__Task requirements__:
Only the text carries over: repeat the records exactly and drop the images.

__Exercise input__:
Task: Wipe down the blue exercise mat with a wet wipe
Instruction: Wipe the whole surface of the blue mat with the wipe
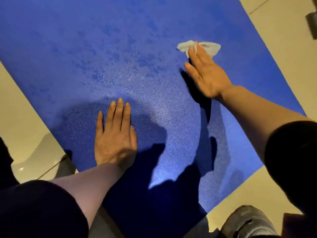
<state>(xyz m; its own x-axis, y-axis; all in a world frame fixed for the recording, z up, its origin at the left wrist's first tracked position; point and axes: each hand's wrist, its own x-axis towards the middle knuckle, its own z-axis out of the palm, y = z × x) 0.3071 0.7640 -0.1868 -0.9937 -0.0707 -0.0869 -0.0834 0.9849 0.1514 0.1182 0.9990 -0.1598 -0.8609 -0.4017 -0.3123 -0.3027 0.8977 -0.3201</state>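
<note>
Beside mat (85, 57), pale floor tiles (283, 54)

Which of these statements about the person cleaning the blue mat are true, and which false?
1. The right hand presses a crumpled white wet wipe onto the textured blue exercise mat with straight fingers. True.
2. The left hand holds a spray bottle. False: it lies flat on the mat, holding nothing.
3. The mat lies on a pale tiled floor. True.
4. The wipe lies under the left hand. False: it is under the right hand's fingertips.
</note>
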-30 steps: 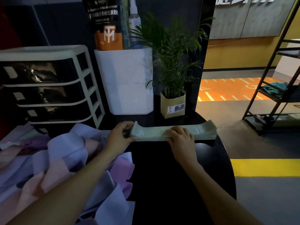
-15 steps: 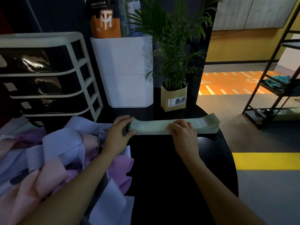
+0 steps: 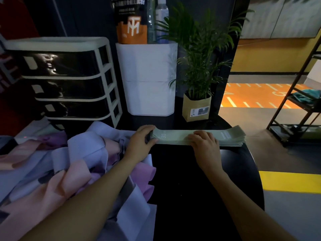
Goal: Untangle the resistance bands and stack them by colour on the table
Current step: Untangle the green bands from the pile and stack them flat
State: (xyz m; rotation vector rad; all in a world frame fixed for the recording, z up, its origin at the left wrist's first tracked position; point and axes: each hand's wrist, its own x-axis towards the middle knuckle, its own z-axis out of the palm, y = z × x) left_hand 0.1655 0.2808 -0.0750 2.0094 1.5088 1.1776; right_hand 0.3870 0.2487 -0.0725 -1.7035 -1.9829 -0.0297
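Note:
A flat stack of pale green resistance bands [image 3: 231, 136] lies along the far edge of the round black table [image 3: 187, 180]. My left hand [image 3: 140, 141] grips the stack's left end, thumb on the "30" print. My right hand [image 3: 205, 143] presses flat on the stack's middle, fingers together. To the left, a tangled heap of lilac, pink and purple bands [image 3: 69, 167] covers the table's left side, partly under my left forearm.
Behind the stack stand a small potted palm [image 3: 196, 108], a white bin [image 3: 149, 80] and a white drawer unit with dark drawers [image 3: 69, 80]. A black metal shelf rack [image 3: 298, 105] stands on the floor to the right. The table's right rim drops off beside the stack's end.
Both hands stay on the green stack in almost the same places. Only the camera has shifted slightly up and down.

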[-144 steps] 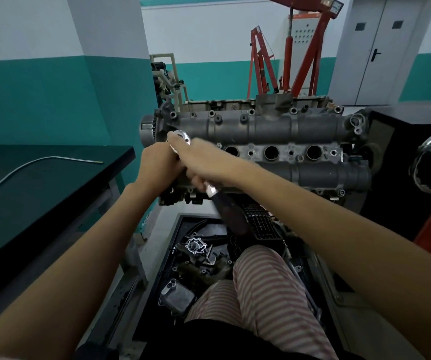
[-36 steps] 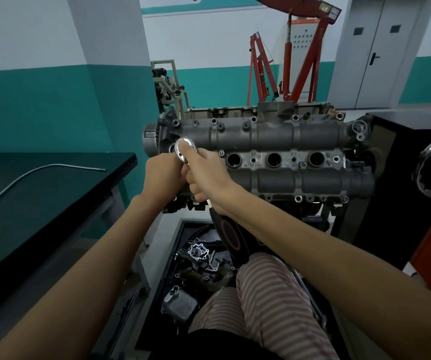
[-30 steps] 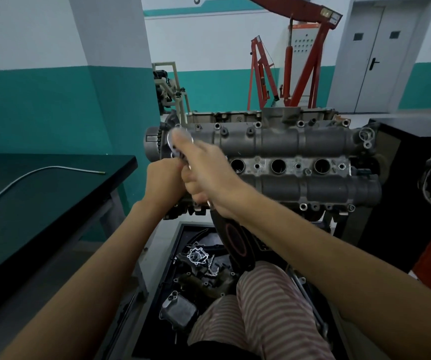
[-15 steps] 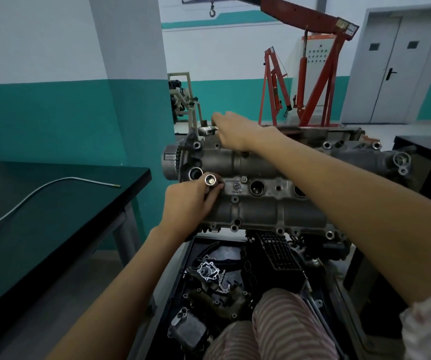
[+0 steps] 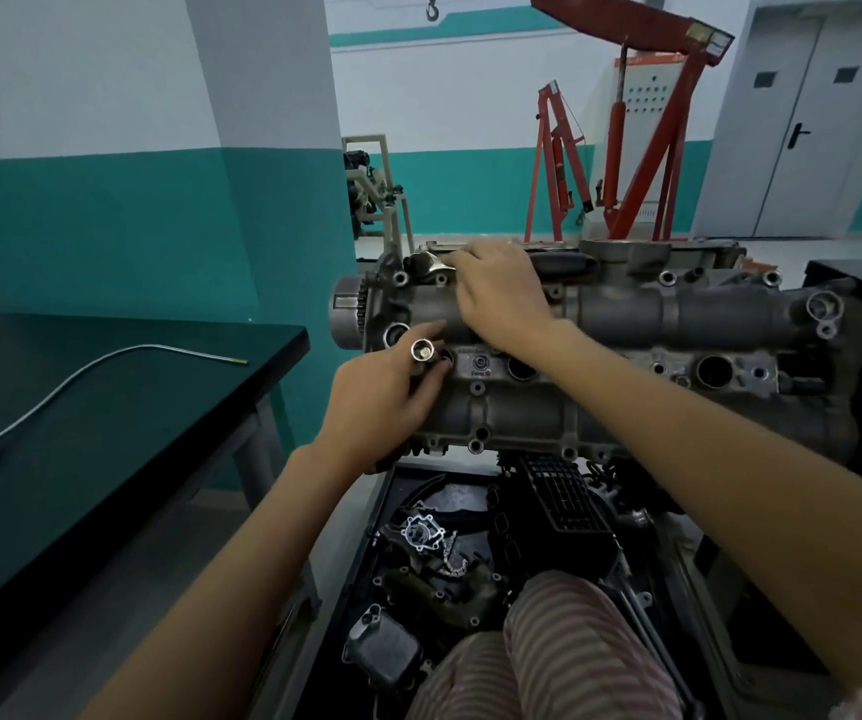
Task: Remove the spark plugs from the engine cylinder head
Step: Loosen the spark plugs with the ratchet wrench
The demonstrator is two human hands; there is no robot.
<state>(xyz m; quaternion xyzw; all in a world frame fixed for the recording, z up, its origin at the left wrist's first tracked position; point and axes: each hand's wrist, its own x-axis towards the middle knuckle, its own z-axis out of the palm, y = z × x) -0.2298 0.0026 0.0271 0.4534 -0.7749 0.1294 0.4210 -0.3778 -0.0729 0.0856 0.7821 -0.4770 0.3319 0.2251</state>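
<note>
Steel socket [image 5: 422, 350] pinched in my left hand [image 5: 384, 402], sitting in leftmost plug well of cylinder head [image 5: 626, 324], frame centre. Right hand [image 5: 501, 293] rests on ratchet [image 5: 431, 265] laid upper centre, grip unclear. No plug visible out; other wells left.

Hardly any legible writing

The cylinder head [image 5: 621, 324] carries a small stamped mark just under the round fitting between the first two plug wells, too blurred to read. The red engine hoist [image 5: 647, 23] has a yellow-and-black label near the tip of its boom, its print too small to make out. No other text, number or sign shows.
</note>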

__Solution for this exercise__:
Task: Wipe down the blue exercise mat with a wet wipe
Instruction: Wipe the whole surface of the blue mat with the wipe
<state>(xyz m; its own x-axis, y-axis; all in a world frame fixed for the recording, z up, its origin at the left wrist's first tracked position; point and axes: each hand's wrist, its own x-axis towards the middle knuckle, its own z-axis out of the palm, y = z × x) 0.3071 0.7640 -0.1868 -0.9937 -0.0707 -0.0869 -0.0834 0.9849 0.1514 0.1182 0.9990 -0.1598 -0.8609 -0.4017 -0.3123 -0.3027 0.8977 -0.3201</state>
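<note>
Beside mat (85, 57), pale floor tiles (283, 54)

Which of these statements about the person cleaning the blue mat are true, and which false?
1. The right hand presses a crumpled white wet wipe onto the textured blue exercise mat with straight fingers. True.
2. The left hand holds a spray bottle. False: it lies flat on the mat, holding nothing.
3. The mat lies on a pale tiled floor. True.
4. The wipe lies under the left hand. False: it is under the right hand's fingertips.
</note>
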-30 steps: 
-15 steps: 
+0 steps: 
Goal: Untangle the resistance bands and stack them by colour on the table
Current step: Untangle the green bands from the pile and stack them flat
State: (xyz m; rotation vector rad; all in a world frame fixed for the recording, z up, its origin at the left wrist's first tracked position; point and axes: each hand's wrist, its own x-axis towards the middle knuckle, its own z-axis out of the palm, y = z × x) left_hand 0.1655 0.2808 -0.0750 2.0094 1.5088 1.1776; right_hand 0.3870 0.2487 -0.0725 -1.7035 -1.9829 -0.0297
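Note:
A flat stack of pale green resistance bands [image 3: 231, 136] lies along the far edge of the round black table [image 3: 187, 180]. My left hand [image 3: 140, 141] grips the stack's left end, thumb on the "30" print. My right hand [image 3: 205, 143] presses flat on the stack's middle, fingers together. To the left, a tangled heap of lilac, pink and purple bands [image 3: 69, 167] covers the table's left side, partly under my left forearm.
Behind the stack stand a small potted palm [image 3: 196, 108], a white bin [image 3: 149, 80] and a white drawer unit with dark drawers [image 3: 69, 80]. A black metal shelf rack [image 3: 298, 105] stands on the floor to the right. The table's right rim drops off beside the stack's end.
Both hands stay on the green stack in almost the same places. Only the camera has shifted slightly up and down.
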
[-144 steps] 
[-36 steps] 
[-30 steps] 
[-15 steps] 
[+0 steps] 
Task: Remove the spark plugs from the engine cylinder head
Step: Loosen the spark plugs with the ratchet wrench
The demonstrator is two human hands; there is no robot.
<state>(xyz m; quaternion xyzw; all in a world frame fixed for the recording, z up, its origin at the left wrist's first tracked position; point and axes: each hand's wrist, its own x-axis towards the middle knuckle, its own z-axis out of the palm, y = z × x) -0.2298 0.0026 0.0271 0.4534 -0.7749 0.1294 0.4210 -0.3778 -0.0729 0.0856 0.7821 -0.4770 0.3319 0.2251</state>
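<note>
Steel socket [image 5: 422, 350] pinched in my left hand [image 5: 384, 402], sitting in leftmost plug well of cylinder head [image 5: 626, 324], frame centre. Right hand [image 5: 501, 293] rests on ratchet [image 5: 431, 265] laid upper centre, grip unclear. No plug visible out; other wells left.

Hardly any legible writing

The cylinder head [image 5: 621, 324] carries a small stamped mark just under the round fitting between the first two plug wells, too blurred to read. The red engine hoist [image 5: 647, 23] has a yellow-and-black label near the tip of its boom, its print too small to make out. No other text, number or sign shows.
</note>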

The output has been given in full.